Le professeur se questionne sur la réelle volonté du SPVM de changer et se demande si ce n’est pas juste pour pouvoir augmenter « ses statistiques » en termes de diversité.
Les sciences sociales au cœur du métier
« On pense que la police c’est juste pour attraper les voleurs, mais il faut savoir qu’il y a plus de 100 000 appels par année reliés à la santé mentale », souligne Marie-Claude Fradette.
Selon elle, « plus tu comprends la réalité sociale d’un milieu, mieux tu peux la desservir ».
D’après Massimiliano Mulone, les personnes formées en sciences sociales et en intervention sont très bien outillées pour interagir avec « des gens vulnérables », en plus d’avoir « un bagage qui pourra leur servir dans le métier de policier ».
Maria Parenteau Mauffette met d’ailleurs l’accent sur le fait que « ce sont presque 90 % des interventions des patrouilleurs qui sont axées sur le côté social ».

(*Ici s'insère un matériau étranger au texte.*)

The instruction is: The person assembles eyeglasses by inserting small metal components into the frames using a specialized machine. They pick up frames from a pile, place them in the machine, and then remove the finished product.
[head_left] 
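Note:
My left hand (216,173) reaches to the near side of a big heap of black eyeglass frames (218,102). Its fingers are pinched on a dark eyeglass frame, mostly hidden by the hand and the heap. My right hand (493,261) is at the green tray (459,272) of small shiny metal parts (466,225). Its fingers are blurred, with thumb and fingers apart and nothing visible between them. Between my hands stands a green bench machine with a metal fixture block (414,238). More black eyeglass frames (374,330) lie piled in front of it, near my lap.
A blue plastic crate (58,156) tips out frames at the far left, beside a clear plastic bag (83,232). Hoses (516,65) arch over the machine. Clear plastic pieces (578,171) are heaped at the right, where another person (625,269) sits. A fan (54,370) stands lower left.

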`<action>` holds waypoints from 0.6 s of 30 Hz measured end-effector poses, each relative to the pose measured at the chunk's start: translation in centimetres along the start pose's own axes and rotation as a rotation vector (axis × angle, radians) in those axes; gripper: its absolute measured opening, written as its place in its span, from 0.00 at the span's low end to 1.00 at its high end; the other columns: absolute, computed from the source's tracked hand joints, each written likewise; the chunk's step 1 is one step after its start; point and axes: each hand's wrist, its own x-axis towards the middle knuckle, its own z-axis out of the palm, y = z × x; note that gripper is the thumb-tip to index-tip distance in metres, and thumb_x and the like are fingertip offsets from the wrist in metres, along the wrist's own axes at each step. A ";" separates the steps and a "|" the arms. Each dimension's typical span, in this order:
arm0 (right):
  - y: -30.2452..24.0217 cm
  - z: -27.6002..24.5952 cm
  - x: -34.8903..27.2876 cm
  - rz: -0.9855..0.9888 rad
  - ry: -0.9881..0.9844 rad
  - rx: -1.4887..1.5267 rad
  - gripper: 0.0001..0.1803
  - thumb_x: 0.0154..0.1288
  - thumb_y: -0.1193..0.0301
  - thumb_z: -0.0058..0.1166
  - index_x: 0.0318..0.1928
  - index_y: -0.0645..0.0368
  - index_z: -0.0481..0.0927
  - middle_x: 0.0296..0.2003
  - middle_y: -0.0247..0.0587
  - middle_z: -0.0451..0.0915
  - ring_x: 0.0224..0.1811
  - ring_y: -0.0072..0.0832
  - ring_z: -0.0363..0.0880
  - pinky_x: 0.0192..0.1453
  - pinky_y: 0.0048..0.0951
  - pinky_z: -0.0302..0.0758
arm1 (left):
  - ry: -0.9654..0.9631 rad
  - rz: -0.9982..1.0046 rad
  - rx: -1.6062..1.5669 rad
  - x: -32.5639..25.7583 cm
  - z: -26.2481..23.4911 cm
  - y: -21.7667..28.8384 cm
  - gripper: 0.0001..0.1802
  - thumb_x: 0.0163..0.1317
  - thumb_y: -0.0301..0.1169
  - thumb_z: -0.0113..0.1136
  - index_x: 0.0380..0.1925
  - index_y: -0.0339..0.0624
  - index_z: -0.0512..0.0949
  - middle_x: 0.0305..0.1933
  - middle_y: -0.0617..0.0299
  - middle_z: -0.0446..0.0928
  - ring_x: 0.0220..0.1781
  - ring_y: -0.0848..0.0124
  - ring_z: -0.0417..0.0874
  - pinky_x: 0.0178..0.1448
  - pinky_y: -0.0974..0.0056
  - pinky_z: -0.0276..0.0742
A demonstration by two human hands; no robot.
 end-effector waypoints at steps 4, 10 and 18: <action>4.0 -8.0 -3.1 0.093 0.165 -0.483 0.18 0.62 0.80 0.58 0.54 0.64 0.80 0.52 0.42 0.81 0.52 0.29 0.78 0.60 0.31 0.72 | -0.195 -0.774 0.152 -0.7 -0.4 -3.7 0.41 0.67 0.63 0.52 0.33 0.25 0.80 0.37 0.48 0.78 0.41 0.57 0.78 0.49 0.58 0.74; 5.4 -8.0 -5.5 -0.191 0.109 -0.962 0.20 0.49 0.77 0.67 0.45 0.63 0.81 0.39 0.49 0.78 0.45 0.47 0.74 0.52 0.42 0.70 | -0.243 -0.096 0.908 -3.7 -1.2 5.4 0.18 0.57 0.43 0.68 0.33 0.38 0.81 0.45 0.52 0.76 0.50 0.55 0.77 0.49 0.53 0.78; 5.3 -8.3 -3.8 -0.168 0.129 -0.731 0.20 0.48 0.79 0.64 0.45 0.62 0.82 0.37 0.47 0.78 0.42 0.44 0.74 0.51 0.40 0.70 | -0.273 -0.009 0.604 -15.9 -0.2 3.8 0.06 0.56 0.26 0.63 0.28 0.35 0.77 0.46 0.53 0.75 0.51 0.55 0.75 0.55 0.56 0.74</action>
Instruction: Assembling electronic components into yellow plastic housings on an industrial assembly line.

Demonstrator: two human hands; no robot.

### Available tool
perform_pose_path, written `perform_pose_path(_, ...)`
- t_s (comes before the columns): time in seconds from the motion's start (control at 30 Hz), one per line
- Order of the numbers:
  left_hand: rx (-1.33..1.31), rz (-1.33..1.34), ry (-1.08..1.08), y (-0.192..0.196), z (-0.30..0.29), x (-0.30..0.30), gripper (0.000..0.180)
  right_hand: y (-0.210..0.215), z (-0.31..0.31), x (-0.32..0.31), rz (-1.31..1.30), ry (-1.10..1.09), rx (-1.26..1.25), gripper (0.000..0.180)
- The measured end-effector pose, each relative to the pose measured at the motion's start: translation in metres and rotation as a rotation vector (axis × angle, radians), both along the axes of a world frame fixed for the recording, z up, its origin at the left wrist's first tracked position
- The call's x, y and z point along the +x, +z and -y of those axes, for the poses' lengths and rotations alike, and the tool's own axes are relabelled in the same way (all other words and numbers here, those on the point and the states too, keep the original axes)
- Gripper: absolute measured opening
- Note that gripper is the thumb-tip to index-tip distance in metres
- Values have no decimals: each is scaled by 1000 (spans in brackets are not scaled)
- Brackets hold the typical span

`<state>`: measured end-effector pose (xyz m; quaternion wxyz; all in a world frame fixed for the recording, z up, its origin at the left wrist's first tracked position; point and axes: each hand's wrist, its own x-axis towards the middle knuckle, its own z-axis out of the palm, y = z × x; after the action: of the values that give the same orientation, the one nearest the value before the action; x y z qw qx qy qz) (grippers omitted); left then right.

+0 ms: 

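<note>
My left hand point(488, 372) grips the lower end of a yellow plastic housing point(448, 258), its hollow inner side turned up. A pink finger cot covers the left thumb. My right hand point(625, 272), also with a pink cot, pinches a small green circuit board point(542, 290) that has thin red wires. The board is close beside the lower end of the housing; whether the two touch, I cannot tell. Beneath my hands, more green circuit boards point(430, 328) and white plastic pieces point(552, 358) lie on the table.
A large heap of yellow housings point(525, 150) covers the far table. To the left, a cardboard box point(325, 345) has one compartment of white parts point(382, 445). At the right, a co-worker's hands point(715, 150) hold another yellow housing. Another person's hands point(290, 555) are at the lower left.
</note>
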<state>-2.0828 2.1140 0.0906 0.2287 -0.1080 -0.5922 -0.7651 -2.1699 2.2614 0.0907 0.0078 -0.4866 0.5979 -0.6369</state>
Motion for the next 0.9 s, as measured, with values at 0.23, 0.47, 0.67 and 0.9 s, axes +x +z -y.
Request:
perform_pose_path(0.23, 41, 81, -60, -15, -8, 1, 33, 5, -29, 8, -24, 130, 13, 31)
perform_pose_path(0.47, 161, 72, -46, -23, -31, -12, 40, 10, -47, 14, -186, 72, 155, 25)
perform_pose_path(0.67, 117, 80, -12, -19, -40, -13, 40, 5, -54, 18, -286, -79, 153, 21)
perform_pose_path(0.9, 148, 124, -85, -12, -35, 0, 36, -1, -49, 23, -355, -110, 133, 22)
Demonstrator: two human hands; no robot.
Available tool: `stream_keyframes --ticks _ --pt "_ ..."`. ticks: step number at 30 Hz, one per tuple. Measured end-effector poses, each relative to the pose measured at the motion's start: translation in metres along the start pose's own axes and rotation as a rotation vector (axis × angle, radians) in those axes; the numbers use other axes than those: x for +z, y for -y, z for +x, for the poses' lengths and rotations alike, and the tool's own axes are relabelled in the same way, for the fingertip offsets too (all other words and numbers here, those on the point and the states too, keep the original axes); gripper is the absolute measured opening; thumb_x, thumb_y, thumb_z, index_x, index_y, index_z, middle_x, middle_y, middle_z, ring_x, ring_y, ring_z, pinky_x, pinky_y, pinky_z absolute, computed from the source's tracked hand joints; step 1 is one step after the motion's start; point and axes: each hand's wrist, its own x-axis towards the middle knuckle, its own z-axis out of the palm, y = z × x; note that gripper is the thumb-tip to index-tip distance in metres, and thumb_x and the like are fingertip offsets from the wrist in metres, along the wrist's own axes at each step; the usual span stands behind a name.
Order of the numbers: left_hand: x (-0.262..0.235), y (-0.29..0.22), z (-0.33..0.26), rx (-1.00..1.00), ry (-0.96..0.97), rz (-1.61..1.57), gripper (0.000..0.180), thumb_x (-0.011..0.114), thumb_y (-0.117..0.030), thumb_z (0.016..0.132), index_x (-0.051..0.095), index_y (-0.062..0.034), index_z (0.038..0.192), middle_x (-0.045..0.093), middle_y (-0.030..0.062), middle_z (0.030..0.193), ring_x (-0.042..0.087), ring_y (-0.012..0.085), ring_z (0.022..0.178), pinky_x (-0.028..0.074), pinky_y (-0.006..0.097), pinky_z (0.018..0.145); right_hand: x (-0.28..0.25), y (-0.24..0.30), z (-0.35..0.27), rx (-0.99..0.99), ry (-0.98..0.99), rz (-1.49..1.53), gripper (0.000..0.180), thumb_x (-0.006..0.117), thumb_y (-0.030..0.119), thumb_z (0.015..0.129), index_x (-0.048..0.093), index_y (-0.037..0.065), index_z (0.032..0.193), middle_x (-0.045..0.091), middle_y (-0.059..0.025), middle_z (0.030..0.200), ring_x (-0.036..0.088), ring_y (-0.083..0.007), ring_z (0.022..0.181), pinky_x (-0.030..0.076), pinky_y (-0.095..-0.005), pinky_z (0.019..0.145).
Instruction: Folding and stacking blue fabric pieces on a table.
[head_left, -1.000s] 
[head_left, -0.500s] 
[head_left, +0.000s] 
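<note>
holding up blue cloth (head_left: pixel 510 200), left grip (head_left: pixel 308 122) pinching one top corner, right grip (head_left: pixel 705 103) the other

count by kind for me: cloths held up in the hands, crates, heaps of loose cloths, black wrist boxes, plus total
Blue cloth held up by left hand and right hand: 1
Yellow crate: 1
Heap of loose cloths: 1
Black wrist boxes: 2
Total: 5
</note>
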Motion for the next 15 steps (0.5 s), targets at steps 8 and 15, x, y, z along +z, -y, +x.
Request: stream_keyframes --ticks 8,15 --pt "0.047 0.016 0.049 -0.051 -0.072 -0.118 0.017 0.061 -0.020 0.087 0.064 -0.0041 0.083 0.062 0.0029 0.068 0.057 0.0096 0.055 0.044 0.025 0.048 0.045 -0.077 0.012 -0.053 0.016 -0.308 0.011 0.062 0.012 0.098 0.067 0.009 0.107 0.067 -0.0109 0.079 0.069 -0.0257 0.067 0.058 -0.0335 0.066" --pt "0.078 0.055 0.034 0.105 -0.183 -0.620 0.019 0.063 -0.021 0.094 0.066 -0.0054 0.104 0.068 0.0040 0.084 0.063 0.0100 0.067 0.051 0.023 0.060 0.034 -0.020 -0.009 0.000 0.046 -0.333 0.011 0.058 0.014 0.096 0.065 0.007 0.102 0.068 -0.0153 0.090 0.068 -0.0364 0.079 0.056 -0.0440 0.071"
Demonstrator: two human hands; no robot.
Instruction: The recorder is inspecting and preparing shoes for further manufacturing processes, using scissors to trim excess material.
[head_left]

« La réalité sur le terrain, ce n’est plus de courir après des bandits, c’est de faire des interventions auprès de citoyens. Souvent, les policiers vont être confrontés à la détresse humaine reliée à la santé mentale, à l’itinérance, aux problèmes de toxicomanie ou encore à la violence conjugale », souligne la future policière.
Alison Penazzo trouve qu’il est pertinent d’avoir élargi le programme, parce que, « contrairement aux policiers, les gens qui ont étudié en sciences sociales n’ont pas juste fait un survol des notions [liées aux sciences sociales] », partage-t-elle.
Une voie à tracer
« Je pense que ces personnes arrivent avec un bagage différent, avec une manière particulière de comprendre les problèmes et le métier. Mais, je pense que cette différence n’est une richesse que si on lui permet d’exister au sein de l’organisation », spécifie Massimiliano Mulone.
« Puisque la plupart des gens dans ma classe étaient issus de minorités visibles, les cours étaient vraiment axés sur leur expérience », explique Alison Penazzo. Elle met l’accent sur le fait que le programme AEC était très humain, il y avait une grande forme d’écoute et de partage lors de la formation.
Dans les cours de Maria Parenteau Mauffette, la réalité est différente, car, bien qu’il y ait des débats sur des enjeux raciaux et sociaux, « les conférences données par des policiers autochtones ou issus de minorités visibles ne sont pas obligatoires ». Selon elle, il y a encore du chemin à faire pour rendre la formation policière plus inclusive.
« J’ai l’impression que ce programme [AEC] va énormément faire avancer les choses, mais, malheureusement, dans les rangs de la police, comme dans le monde, il y aura toujours des gens racistes », déplore Maria.
Elle croit que, tant que le racisme systémique existera au sein de la société, il y aura du profilage racial au sein des institutions policières.